GPCR Binding and JNK3 Activation by Arrestin-3 Have Different Structural Requirements

Cells 2023, 12(12), 1563; https://doi.org/10.3390/cells12121563
by Chen Zheng, Liana D. Weinstein, Kevin K. Nguyen, Abhijeet Grewal, Eugenia V. Gurevich and Vsevolod V. Gurevich *
Reviewer 1:
Reviewer 2:
Cells 2023, 12(12), 1563; https://doi.org/10.3390/cells12121563
Submission received: 1 May 2023 / Revised: 30 May 2023 / Accepted: 1 June 2023 / Published: 6 June 2023
(This article belongs to the Section Cell Signaling)

Round 1

Reviewer 1 Report

In this manuscript, the authors demonstrate convincingly that JNK3 activation by arrestin3 is reduced when arrestin3 engages a G-protein-coupled receptor. The authors previously published several papers addressing the role of arrestin conformation for JNK3 activation. In this manuscript they add more evidence to show the attenuating role of GPCR engagement by arrestin3 for JNK3 activation, using NanoBiT complementation to assess receptor-arrestin interaction and Western blots for JNK3 activation.

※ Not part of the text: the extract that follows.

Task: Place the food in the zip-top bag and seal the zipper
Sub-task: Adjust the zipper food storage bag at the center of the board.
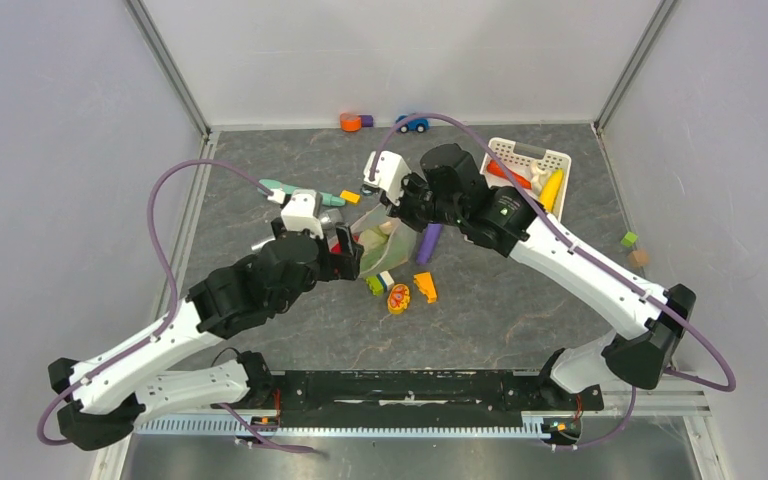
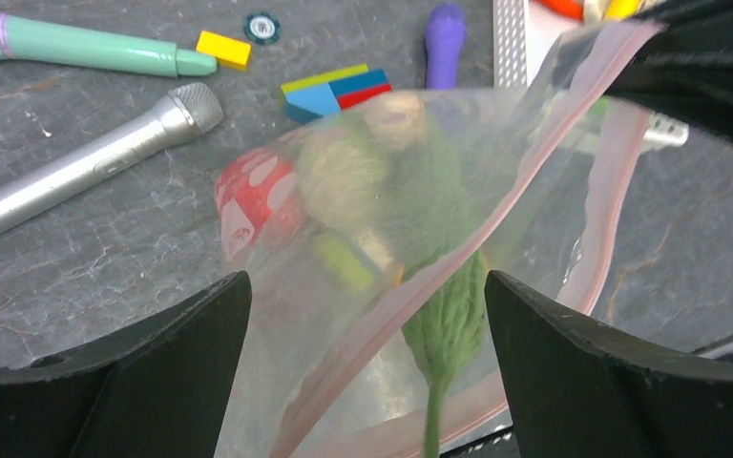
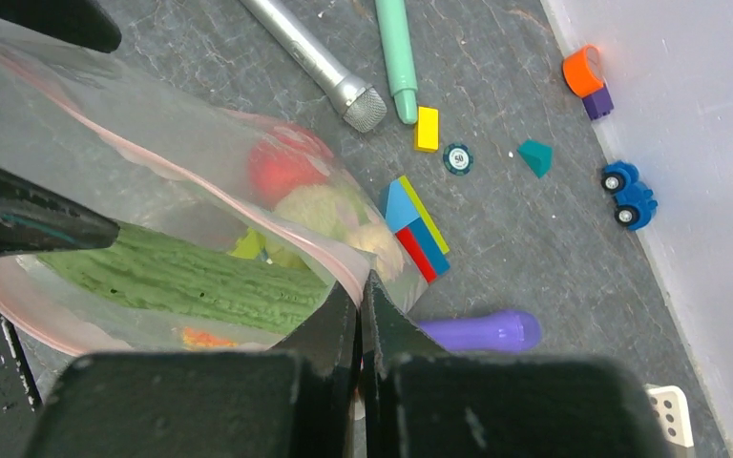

In the NanoBiT complementation assays, the authors often observe that the signal reaches a maximum 2-3 minutes after the beginning of stimulation and thereafter declines, sometimes considerably. This behavior is not seen in other assays of GPCR-arrestin interaction such as BRET or FRET assays. Assuming that the decline is not a result of substrate depletion, it is hard for me to reconcile the differences. Could it be that the amount of receptor-arrestin complex decreases as the receptor is internalized? If this was the case, what would happen if internalization was inhibited?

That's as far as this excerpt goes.